=== YOUR GOAL ===
Write down the listing again exactly as it appears below, without its pictures.

=== DATA BELOW ===
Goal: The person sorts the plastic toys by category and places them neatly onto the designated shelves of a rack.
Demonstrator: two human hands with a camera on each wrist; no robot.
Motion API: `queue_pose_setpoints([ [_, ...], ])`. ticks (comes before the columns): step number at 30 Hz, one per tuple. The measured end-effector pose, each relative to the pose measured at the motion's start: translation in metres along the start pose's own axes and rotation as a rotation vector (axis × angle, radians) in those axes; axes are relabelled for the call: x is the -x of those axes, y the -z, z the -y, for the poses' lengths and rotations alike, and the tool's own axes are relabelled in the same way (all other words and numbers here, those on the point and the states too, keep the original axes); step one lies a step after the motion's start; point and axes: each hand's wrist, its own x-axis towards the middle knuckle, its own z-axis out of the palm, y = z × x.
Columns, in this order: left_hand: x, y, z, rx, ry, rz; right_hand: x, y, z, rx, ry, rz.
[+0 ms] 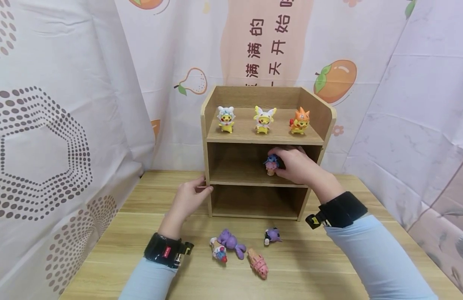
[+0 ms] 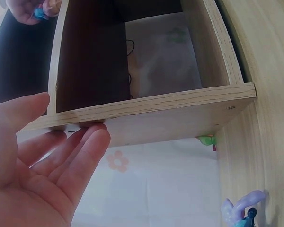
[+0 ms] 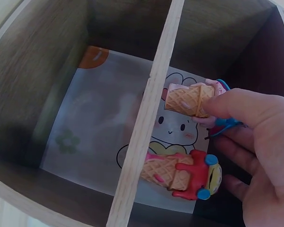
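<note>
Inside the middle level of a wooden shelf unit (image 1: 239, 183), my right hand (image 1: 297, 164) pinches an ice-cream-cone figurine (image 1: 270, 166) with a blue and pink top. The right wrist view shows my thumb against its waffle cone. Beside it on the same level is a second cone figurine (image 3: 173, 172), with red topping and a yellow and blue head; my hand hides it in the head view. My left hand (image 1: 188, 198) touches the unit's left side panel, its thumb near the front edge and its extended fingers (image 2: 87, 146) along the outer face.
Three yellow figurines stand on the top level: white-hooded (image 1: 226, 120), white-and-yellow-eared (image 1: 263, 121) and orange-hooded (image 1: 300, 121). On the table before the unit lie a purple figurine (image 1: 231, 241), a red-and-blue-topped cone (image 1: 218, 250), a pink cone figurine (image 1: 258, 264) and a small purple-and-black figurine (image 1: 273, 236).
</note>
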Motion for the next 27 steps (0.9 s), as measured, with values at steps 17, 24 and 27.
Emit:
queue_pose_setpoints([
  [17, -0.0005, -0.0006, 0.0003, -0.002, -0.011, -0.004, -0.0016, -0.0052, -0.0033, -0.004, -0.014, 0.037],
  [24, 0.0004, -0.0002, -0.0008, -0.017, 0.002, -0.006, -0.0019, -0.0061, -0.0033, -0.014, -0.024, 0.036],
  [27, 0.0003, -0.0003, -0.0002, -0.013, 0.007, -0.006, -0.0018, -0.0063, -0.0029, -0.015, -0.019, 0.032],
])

=== ANSWER TO THE PROBLEM ===
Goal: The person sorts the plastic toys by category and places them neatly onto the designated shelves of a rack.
Demonstrator: two human hands with a camera on each wrist; no robot.
Motion API: `queue_pose_setpoints([ [_, ...], ])`. ticks (comes before the columns): step number at 30 Hz, one per tuple. The measured end-effector pose, each relative to the pose measured at the motion's start: translation in metres along the start pose's own axes and rotation as a rotation vector (axis × angle, radians) in those axes; axes are relabelled for the call: x is the -x of those axes, y the -z, z the -y, for the poses' lengths and rotations alike, and the tool's own axes are relabelled in the same way (all other words and numbers here, those on the point and the states too, keep the original axes); step one lies a step after the motion's start; point and axes: each hand's wrist, its own x-axis towards the middle knuckle, its own z-axis out of the palm, y = z × x.
Columns, in this order: left_hand: x, y, z, rx, ry, rz; right_hand: x, y, z, rx, ry, rz.
[+0 ms] 
[+0 ms] 
[+0 ms] 
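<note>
Inside the middle level of a wooden shelf unit (image 1: 239, 183), my right hand (image 1: 297, 164) pinches an ice-cream-cone figurine (image 1: 270, 166) with a blue and pink top. The right wrist view shows my thumb against its waffle cone. Beside it on the same level is a second cone figurine (image 3: 173, 172), with red topping and a yellow and blue head; my hand hides it in the head view. My left hand (image 1: 188, 198) touches the unit's left side panel, its thumb near the front edge and its extended fingers (image 2: 87, 146) along the outer face.
Three yellow figurines stand on the top level: white-hooded (image 1: 226, 120), white-and-yellow-eared (image 1: 263, 121) and orange-hooded (image 1: 300, 121). On the table before the unit lie a purple figurine (image 1: 231, 241), a red-and-blue-topped cone (image 1: 218, 250), a pink cone figurine (image 1: 258, 264) and a small purple-and-black figurine (image 1: 273, 236).
</note>
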Motion for the next 27 steps (0.9 s), as measured, with values at steps 17, 24 and 27.
Emit:
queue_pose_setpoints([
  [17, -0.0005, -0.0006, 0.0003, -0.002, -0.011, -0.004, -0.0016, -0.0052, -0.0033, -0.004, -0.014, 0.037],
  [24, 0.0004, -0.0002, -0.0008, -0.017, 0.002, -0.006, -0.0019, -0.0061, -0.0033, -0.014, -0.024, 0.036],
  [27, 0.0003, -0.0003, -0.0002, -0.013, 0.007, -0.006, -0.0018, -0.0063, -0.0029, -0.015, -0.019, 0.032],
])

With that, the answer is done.